Теперь глажкой занимались Галка с Волькой. Волька тоже втянулась в процесс, она даже подпевать стала, когда подруга затягивала песни. Иногда к ним присоединялась Альба, дочка соседей, у которых хранились запасные ключи от дома. Девчонки тоже были ровесницами и с детских лет встречались у моря. Альба с родителями и старшим братом жили в Москве, но отец ее родился в этом самом поселке и детство провел на том самом участке земли, на котором сейчас возвышался бревенчатый терем с огромными окнами, террасами и балконами, спроектированный тетей Натой по заказу соседа. Старая рыбацкая хижина с соломенной крышей, принадлежавшая прежним поколениям семьи, стояла в глубине участка, была побелена, отремонтирована и служила своего рода фамильным музеем, свидетельствовавшим о росте благосостояния и запросов нового поколения.

Впервые увидев Альбу, Волька была сражена ее красотой. Красота эта была такая настоящая, само собой разумеющаяся, что, казалось, ничто не может ее исказить или затмить. Ей ничего не нужно было делать специально, чтобы украсить себя. В любой одежде она была хороша. Это она украшала все, что надевала на себя. Как описать ее красоту? Высокая, стройная, быстрая, со светлыми вьющимися волосами и огромными зелеными глазами, с тонкими щиколотками и узкими запястьями… Все так… Но было что-то еще, что не опишешь словами. В ней словно сошлись все стихии: вода, воздух, огонь, земля. И сошлись гармонично, не ради бурь и страстей, а ради счастья и полноты жизни. Волька даже не завидовала красоте Альбы, уж слишком недосягаемо совершенна была она. Но, похоже, сама Альба даже не понимала, какой обладает силой. Совершенно открытая и искренняя с подругами, Альба жаловалась на какую-то безответную любовь и девичьи страдания, пересказывала, что он написал, что она ответила, как она ждала, а он не позвонил…

И все такое прочее.
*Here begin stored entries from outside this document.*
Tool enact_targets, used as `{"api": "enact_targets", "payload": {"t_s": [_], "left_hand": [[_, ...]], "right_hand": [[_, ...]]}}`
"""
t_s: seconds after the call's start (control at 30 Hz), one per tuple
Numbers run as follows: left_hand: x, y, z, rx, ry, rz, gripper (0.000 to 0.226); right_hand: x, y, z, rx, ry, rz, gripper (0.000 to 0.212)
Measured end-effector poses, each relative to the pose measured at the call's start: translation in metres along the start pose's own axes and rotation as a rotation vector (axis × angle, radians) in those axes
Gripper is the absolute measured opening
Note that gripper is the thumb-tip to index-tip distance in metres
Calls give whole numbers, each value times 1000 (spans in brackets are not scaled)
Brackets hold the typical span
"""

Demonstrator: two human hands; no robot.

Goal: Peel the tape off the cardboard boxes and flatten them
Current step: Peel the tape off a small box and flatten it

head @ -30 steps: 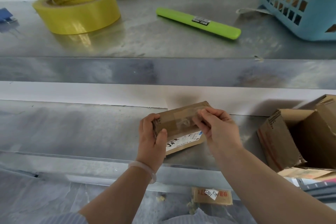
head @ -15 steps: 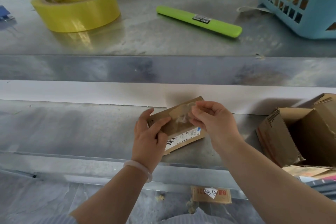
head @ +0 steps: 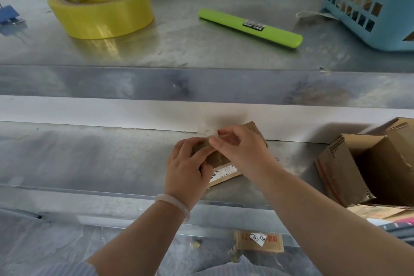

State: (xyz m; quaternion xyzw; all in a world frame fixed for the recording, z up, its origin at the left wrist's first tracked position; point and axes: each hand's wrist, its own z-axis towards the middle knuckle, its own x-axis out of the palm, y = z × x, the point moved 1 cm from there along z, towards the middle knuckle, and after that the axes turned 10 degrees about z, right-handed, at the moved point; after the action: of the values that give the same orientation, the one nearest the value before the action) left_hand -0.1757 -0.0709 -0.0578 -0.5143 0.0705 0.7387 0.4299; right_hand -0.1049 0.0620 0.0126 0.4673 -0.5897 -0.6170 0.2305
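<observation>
Moving leftward since the earlier frame, the right hand (head: 242,148) is now meeting the left hand (head: 188,170) at the left end of the small cardboard box (head: 220,159). The box is being held low over the lower metal shelf (head: 89,159), before a white wall (head: 112,112); whether it is touching the shelf cannot be told. Right thumb and forefinger are pinching together on the tape (head: 212,137) at the box's top edge, while the left fingers are curling round the box end. On the upper shelf (head: 201,56) a yellow tape roll (head: 100,10), a green tool (head: 251,27), a blue basket (head: 369,6) and a blue binder clip (head: 9,14) are lying unchanged. Open cardboard boxes (head: 349,168) are standing at the lower shelf's right end.
</observation>
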Motion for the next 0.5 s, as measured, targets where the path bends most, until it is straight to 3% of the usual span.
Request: {"api": "enact_targets", "payload": {"t_s": [0.17,0.3,0.5], "left_hand": [[0,1,-1,-23,14,-8,40],[-1,0,-1,-43,16,-35,40],[3,1,-2,-18,5,-43,35]], "right_hand": [[1,-5,6,-29,-57,-177,12],[-5,-10,4,-139,-98,-303,17],[-1,-23,4,-286,69,-514,12]]}}
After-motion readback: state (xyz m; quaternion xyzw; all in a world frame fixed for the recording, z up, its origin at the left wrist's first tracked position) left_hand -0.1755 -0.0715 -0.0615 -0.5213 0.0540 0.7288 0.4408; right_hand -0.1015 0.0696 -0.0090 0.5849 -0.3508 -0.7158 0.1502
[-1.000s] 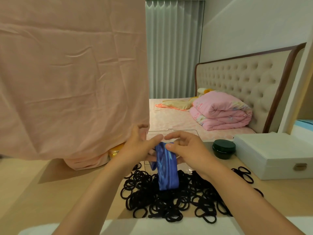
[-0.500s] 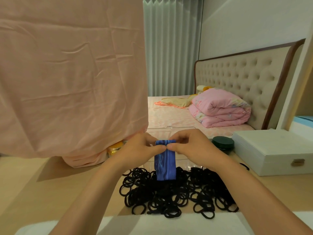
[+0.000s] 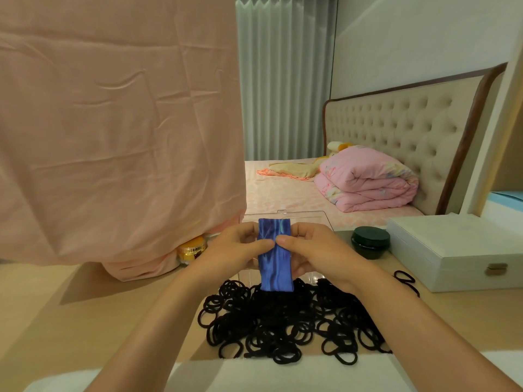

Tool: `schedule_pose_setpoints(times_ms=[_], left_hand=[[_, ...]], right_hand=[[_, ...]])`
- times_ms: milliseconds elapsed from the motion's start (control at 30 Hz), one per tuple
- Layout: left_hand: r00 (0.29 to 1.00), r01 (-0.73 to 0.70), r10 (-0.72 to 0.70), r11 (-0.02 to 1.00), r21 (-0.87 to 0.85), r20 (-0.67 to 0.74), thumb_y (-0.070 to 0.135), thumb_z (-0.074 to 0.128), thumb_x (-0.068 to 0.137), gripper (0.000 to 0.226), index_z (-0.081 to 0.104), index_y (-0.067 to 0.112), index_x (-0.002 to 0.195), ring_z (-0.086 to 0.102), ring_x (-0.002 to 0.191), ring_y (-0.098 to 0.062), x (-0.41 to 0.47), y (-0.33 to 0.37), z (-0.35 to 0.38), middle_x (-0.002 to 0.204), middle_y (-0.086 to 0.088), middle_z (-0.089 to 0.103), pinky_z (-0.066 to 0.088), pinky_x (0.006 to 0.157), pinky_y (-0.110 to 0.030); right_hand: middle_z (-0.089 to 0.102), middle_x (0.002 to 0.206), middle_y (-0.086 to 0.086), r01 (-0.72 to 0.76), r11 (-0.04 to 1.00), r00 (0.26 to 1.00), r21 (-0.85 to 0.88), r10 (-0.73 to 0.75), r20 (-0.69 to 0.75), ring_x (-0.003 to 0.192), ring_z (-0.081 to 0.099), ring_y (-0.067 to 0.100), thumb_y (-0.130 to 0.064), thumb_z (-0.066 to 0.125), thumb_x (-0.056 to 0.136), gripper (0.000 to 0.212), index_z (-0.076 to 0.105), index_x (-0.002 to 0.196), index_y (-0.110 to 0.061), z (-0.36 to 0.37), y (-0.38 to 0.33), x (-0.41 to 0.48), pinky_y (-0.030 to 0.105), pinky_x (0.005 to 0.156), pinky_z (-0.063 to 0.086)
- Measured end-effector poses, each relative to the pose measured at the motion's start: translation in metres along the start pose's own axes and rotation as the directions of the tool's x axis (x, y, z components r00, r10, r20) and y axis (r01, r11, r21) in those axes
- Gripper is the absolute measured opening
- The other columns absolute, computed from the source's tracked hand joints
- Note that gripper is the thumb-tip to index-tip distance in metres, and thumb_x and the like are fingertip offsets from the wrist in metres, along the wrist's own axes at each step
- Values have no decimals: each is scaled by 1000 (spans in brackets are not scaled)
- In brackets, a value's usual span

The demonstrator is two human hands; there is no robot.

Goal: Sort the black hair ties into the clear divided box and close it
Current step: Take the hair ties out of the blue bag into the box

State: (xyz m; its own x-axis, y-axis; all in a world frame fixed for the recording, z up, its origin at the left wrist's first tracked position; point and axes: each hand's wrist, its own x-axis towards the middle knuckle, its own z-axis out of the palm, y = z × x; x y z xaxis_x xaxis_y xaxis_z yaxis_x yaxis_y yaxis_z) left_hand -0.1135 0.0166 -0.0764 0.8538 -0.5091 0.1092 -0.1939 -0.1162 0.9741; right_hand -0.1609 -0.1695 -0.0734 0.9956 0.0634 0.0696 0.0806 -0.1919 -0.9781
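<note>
Left hand (image 3: 240,250) and right hand (image 3: 317,250) pinch a blue fabric band (image 3: 274,261), fingers curled round it, in front of the clear divided box (image 3: 311,217), hiding most of it. The black hair ties (image 3: 283,323) lie piled on the table (image 3: 85,321) before the box. Right of the box: green jar (image 3: 370,241), white case (image 3: 458,247). Left of the box: pink cloth (image 3: 119,123), yellow jar (image 3: 192,247).

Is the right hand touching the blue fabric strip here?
Touching. The head view shows the right hand pinching the blue fabric strip, its thumb tip pressed on the strip's front face.
</note>
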Motion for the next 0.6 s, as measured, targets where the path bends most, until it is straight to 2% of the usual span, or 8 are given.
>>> schedule_pose_setpoints(times_ms=[100,167,233,300,400,500,533,600], left_hand=[[999,37,-38,998,-49,-30,15,59,100,24,68,14,122,73,104,-26,3,-6,0,112,-10,75,59,92,-47],[997,76,-77,990,-122,-10,16,58,100,24,68,12,122,73,100,-28,4,-8,0,112,-13,75,60,90,-46],[996,88,-86,971,-220,18,14,56,101,24,64,11,123,73,95,-27,3,-8,3,111,-14,75,62,81,-41],[997,72,-62,941,-332,42,10,54,102,25,60,12,126,73,93,-26,2,-7,6,109,-13,75,62,75,-38],[997,59,-29,885,-462,72,6,47,104,28,59,7,129,73,101,-30,1,-5,8,115,-18,73,62,81,-40],[994,93,-52,855,-510,96,3,44,104,31,59,2,130,71,109,-33,1,-5,9,120,-21,71,62,85,-42],[993,110,-67,854,-508,101,3,44,103,31,60,1,130,70,110,-34,2,-5,9,121,-21,70,61,86,-43],[991,127,-89,866,-483,102,3,45,102,28,61,-2,124,69,112,-36,4,-6,7,123,-23,69,58,93,-50]], right_hand=[[76,97,23,3,999,1000,36,-2,-29,76,72,32,-15,63,100,16,66,114,-10,1,2,1,35,61,61],[74,104,26,12,995,999,99,-7,-45,88,73,41,-12,62,100,18,65,117,-13,1,4,3,45,74,63],[74,111,24,-1,982,999,190,8,-38,103,71,44,-10,60,101,21,66,120,-16,1,5,5,56,88,59],[74,117,20,-28,957,999,290,31,-5,109,70,42,-9,55,103,24,65,124,-16,1,7,5,56,91,58],[73,119,19,-51,926,999,374,46,21,108,70,38,-9,49,104,27,64,126,-13,1,9,7,53,90,53],[71,121,22,-47,902,999,430,49,7,115,64,46,-7,45,104,26,67,118,-9,0,10,8,66,105,40],[72,119,22,-48,897,999,439,48,13,114,64,47,-6,44,104,26,69,112,-9,0,10,8,67,106,39],[72,107,21,-54,893,999,446,52,18,102,66,43,-9,44,102,32,75,92,-12,-1,9,8,63,96,48]])
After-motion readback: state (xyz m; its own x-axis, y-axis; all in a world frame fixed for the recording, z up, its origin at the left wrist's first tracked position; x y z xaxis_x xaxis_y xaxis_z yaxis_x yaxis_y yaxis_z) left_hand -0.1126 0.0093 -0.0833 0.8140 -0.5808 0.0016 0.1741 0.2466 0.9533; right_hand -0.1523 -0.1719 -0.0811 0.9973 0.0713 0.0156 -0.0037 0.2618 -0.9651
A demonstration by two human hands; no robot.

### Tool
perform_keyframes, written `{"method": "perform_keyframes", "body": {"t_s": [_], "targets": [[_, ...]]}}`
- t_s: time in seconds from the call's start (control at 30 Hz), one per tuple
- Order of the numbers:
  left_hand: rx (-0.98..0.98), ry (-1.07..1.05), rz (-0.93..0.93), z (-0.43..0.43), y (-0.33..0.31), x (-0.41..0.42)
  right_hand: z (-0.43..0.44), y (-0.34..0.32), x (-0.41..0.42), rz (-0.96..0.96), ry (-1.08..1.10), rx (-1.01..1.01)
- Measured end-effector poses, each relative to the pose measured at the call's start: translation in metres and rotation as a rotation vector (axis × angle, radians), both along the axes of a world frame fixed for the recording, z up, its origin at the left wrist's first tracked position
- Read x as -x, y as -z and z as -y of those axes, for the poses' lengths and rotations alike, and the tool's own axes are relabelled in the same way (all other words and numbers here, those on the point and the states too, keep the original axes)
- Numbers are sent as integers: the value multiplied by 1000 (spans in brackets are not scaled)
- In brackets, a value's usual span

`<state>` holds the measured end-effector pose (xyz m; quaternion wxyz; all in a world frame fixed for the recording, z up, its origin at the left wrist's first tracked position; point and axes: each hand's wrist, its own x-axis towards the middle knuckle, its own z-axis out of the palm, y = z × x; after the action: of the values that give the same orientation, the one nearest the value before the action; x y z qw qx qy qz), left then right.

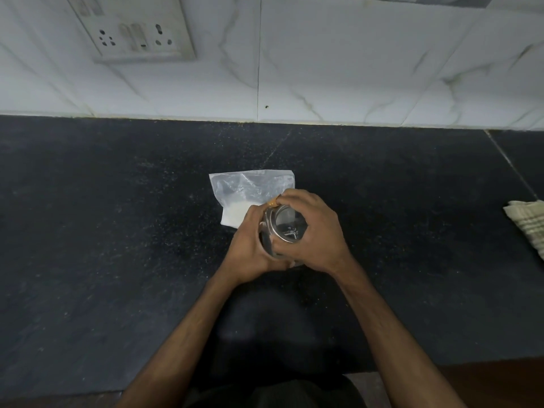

Галка в ответ на историю безответной любви подруги предлагала Альбе пойти и посмотреться в зеркало. И кое-что понять про себя.



– Да любой счастлив будет! Просто оказаться рядом с тобой – и то уже счастье! Что ты все выдумываешь? – возмущалась она.

– Может быть, он просто комплексует, боится тебя, – поддакивала Волька. Ей-то было ясно, что Альба может влюбить в себя кого угодно на раз-два-три.

– Не родись красивой, а родись счастливой, – горестно вздыхала Альба.

– А то ты несчастливая! – смеялась Галка.

Альба пела с ними. Ее голос, глубокий, сильный, перекрывал их голоса, и хотелось слушать именно ее, наслаждаться ее даром и ее красотой.

А еще Альба затевала всякие игры. Одна такая игра давалась Вольке с огромным трудом. Они задавали друг другу вопросы. Отвечать полагалось одним словом, не раздумывая. И абсолютно честно.

– Что ты в себе больше всего любишь? – спрашивала Альба.

– Отвечай первая, – требовала Галка.

– Радость, – отвечала Альба. – А теперь ты, Галь, говори.

– У меня память отличная. Спасибо ей, – звучал ответ.

У Галки действительно была необыкновенная память. Ей достаточно было один раз прочитать стихотворение, чтобы потом без запинки его повторить. Да что стихотворение! Она запоминала тексты из учебников! Прямо на переменке, перед уроком – прочитает и идет отвечать. Редкий дар, которому все завидовали.